Use With Other Drugs Affecting Monoamine Activity

Serious, sometimes fatal, central nervous system (CNS) toxicity referred to as the "serotonin syndrome" has been reported with the combination of non-selective MAOIs with certain other drugs, including tricyclic or selective serotonin reuptake inhibitor antidepressants, amphetamines, meperidine, or pentazocine. Serotonin syndrome is characterized by signs and symptoms that may include hyperthermia, rigidity, myoclonus, autonomic instability with rapid fluctuations of the vital signs, and mental status changes that include extreme agitation progressing to delirium and coma. Similar less severe syndromes have been reported in a few patients receiving a combination of oral selegiline with one of these agents.
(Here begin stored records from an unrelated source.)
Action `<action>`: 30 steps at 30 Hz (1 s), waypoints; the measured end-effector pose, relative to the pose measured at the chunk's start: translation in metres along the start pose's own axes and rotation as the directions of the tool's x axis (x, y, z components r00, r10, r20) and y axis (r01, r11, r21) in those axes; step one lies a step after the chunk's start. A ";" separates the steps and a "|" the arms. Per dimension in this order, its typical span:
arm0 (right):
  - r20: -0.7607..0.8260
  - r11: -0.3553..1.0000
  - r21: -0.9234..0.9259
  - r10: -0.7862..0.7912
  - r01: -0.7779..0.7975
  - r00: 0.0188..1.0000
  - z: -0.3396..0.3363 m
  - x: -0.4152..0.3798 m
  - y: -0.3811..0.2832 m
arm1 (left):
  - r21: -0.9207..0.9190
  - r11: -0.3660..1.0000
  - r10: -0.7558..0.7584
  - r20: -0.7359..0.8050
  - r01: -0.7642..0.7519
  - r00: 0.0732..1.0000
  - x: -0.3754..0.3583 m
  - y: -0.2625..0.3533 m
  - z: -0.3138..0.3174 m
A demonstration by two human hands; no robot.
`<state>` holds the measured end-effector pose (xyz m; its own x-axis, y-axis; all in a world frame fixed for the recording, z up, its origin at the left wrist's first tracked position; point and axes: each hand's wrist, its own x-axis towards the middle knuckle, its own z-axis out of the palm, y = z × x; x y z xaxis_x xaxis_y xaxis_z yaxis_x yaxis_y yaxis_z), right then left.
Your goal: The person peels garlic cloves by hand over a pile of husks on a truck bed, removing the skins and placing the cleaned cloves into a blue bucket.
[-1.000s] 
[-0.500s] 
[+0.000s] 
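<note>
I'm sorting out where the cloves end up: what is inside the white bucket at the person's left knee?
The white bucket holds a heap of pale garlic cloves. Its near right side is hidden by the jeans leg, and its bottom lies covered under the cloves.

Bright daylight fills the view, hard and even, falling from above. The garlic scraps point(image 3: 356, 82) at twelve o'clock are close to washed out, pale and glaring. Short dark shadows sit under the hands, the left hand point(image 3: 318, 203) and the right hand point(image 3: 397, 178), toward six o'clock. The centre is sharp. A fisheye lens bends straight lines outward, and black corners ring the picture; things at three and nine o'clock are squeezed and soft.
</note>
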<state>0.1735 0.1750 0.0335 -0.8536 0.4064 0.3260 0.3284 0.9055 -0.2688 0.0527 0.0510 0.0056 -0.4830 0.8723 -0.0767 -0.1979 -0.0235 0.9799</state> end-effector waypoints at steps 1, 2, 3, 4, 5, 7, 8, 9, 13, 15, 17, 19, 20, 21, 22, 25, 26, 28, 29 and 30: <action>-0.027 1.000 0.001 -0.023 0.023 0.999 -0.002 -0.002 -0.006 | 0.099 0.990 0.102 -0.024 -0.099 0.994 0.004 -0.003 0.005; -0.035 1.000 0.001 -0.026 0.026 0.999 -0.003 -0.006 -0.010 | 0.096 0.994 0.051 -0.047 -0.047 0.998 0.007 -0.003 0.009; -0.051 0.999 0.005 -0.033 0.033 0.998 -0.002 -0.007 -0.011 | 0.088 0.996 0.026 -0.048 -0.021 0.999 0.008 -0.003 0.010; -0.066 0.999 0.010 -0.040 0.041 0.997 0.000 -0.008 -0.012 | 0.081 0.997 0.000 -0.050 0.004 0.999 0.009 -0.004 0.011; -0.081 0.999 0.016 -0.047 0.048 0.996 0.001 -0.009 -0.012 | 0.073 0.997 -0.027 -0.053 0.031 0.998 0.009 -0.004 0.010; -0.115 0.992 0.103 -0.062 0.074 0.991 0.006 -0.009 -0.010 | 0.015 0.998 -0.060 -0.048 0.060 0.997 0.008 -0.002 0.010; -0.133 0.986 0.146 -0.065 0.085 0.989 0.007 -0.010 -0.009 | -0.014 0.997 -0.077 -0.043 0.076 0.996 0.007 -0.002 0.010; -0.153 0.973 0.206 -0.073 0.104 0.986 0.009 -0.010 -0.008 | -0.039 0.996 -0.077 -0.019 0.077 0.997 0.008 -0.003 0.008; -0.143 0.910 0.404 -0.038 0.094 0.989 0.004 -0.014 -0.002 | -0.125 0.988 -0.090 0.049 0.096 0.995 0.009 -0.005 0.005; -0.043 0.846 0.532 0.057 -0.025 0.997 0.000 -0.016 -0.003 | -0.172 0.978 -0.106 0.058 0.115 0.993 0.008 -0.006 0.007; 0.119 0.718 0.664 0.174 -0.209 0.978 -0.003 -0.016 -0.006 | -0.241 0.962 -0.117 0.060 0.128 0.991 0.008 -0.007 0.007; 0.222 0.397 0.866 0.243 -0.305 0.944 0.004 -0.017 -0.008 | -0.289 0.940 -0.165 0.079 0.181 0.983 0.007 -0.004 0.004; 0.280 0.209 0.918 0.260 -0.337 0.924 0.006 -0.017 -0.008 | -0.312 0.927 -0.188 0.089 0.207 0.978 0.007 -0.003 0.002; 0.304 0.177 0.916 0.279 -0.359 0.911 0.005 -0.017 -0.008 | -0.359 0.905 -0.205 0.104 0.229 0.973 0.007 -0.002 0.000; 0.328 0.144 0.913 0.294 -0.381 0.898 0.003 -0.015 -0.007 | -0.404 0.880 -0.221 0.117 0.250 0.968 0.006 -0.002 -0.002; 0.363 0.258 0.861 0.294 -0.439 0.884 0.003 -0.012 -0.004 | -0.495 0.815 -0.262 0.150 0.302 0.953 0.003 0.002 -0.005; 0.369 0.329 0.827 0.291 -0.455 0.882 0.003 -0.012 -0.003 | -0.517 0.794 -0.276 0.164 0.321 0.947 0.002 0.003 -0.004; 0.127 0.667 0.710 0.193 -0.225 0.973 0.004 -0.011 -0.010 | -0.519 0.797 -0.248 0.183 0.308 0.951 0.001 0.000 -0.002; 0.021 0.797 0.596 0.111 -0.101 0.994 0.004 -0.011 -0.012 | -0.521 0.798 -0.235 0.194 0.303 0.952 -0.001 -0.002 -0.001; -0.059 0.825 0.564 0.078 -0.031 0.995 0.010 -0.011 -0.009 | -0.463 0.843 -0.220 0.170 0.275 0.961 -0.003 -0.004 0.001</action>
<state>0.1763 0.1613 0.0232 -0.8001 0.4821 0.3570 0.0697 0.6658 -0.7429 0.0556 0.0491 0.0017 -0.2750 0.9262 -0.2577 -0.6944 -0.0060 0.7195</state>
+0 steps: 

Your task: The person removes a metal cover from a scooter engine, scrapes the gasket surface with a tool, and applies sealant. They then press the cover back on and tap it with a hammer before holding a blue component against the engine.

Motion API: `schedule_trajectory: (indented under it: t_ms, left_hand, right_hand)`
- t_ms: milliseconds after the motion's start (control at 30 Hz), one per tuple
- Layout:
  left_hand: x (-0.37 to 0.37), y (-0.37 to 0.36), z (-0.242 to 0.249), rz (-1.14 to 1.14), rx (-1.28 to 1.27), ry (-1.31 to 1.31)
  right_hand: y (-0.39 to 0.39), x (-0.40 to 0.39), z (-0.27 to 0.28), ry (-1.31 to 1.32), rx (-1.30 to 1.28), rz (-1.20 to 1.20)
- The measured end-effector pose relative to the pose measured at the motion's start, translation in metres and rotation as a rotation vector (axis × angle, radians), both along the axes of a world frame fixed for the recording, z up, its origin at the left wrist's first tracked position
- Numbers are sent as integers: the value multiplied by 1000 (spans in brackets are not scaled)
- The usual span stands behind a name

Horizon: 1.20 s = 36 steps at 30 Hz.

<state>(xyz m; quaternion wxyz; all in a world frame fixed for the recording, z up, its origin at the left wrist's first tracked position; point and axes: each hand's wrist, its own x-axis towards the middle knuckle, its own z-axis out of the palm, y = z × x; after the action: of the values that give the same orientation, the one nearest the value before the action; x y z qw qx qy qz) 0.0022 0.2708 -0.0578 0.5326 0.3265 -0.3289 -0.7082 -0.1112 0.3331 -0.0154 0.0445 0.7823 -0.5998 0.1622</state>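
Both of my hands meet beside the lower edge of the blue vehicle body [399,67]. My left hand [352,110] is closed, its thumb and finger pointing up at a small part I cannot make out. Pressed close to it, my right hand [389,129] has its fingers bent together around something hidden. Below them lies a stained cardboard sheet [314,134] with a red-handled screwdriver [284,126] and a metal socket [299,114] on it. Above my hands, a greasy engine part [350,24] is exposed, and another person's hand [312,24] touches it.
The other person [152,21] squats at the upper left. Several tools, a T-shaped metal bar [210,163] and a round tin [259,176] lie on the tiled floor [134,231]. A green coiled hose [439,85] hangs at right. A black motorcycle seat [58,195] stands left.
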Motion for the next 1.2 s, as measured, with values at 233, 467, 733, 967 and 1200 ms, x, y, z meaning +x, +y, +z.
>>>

Therefore, EMSAM (selegiline transdermal system) should not be used in combination with selective serotonin reuptake inhibitors (SSRIs,e.g., fluoxetine, sertraline, paroxetine); dual serotonin and norepinephrine reuptake inhibitors (SNRIs,e.g.,venlafaxine and duloxetine); tricyclic antidepressants (TCAs,e.g.,imipramine and amitriptyline); oral selegiline or other MAOIs (e.g., isocarboxazid, phenelzine, and tranylcypromine); mirtazapine; bupropion hydrochloride; meperidine and analgesic agents such as tramadol, methadone, and propoxyphene; the antitussive agent dextromethorphan; or St. John's wort because of the risk of life-threatening adverse reactions. Also, EMSAM (selegiline transdermal system) should not be used with sympathomimetic amines, including amphetamines as well as cold products and weight-reducing preparations that contain vasoconstrictors (e.g., pseudoephedrine, phenylephrine, phenylpropanolamine, and ephedrine).(See CONTRAINDICATIONS.)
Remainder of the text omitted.